Every line below between the one holding "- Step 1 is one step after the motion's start" and the one holding "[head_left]", inclusive, should be copied exactly, and no other line.

■ ■ ■ ■

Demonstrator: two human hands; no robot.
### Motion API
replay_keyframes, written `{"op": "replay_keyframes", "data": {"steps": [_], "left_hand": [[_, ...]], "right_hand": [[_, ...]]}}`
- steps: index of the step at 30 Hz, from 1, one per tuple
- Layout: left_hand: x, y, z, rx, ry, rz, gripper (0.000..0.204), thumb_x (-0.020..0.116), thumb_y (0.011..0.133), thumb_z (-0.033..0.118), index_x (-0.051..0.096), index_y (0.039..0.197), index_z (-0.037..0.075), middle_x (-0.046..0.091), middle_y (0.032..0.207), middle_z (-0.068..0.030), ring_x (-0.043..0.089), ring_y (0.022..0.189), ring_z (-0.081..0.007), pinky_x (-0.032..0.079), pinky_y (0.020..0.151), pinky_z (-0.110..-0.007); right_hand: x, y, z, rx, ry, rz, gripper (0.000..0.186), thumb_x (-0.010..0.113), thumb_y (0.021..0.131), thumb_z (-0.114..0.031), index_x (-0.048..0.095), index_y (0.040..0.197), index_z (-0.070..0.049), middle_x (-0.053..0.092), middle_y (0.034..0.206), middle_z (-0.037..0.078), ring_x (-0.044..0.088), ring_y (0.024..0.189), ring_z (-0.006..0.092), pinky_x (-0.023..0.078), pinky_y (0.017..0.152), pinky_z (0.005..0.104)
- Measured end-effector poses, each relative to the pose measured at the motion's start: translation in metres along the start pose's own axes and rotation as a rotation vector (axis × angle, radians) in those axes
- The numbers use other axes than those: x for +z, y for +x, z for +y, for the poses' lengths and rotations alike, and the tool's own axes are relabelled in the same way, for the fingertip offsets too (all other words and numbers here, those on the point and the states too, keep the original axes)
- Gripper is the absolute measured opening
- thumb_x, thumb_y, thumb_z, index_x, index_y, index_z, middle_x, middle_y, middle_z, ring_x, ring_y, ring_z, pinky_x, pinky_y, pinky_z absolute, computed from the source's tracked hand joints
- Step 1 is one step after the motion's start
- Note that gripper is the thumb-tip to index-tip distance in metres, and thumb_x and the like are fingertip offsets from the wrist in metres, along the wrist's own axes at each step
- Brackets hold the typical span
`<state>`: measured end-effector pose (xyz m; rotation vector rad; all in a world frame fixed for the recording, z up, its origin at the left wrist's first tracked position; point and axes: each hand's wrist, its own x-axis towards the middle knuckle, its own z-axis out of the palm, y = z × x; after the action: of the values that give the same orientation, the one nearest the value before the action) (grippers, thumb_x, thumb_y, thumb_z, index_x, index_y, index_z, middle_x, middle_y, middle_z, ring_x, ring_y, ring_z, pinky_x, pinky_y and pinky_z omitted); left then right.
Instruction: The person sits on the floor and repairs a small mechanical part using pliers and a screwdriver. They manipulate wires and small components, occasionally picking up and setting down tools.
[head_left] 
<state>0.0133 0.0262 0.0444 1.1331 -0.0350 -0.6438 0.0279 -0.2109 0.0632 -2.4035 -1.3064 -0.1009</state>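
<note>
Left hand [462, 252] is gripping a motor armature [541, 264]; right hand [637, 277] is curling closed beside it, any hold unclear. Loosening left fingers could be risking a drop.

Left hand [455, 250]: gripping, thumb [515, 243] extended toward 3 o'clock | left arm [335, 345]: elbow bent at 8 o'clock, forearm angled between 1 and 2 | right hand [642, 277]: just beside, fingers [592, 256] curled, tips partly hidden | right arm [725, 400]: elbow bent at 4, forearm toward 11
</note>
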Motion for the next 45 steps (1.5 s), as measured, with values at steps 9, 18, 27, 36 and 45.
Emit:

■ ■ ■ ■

Answer space ::
- Step 1 is one step after the motion's start
- Note that gripper is the thumb-tip to index-tip distance in metres, and thumb_x and the like are fingertip offsets from the wrist in metres, along the wrist's own axes at each step
- Brackets hold the typical span
`<state>`: measured end-effector pose (xyz m; rotation vector rad; all in a world frame fixed for the recording, z up, its origin at the left wrist's first tracked position; point and axes: each hand's wrist, its own x-axis towards the middle knuckle, its own z-axis out of the palm, y = z × x; after the action: of the values that give the same orientation, the one nearest the value before the action) (grippers, thumb_x, thumb_y, thumb_z, index_x, index_y, index_z, middle_x, middle_y, middle_z, ring_x, ring_y, ring_z, pinky_x, pinky_y and pinky_z omitted); left then right.
Instruction: The person sits on the floor and repairs a small mechanical part using pliers and a screwdriver. They manipulate wires and small components, occasionally picking up and setting down tools.
[head_left] 

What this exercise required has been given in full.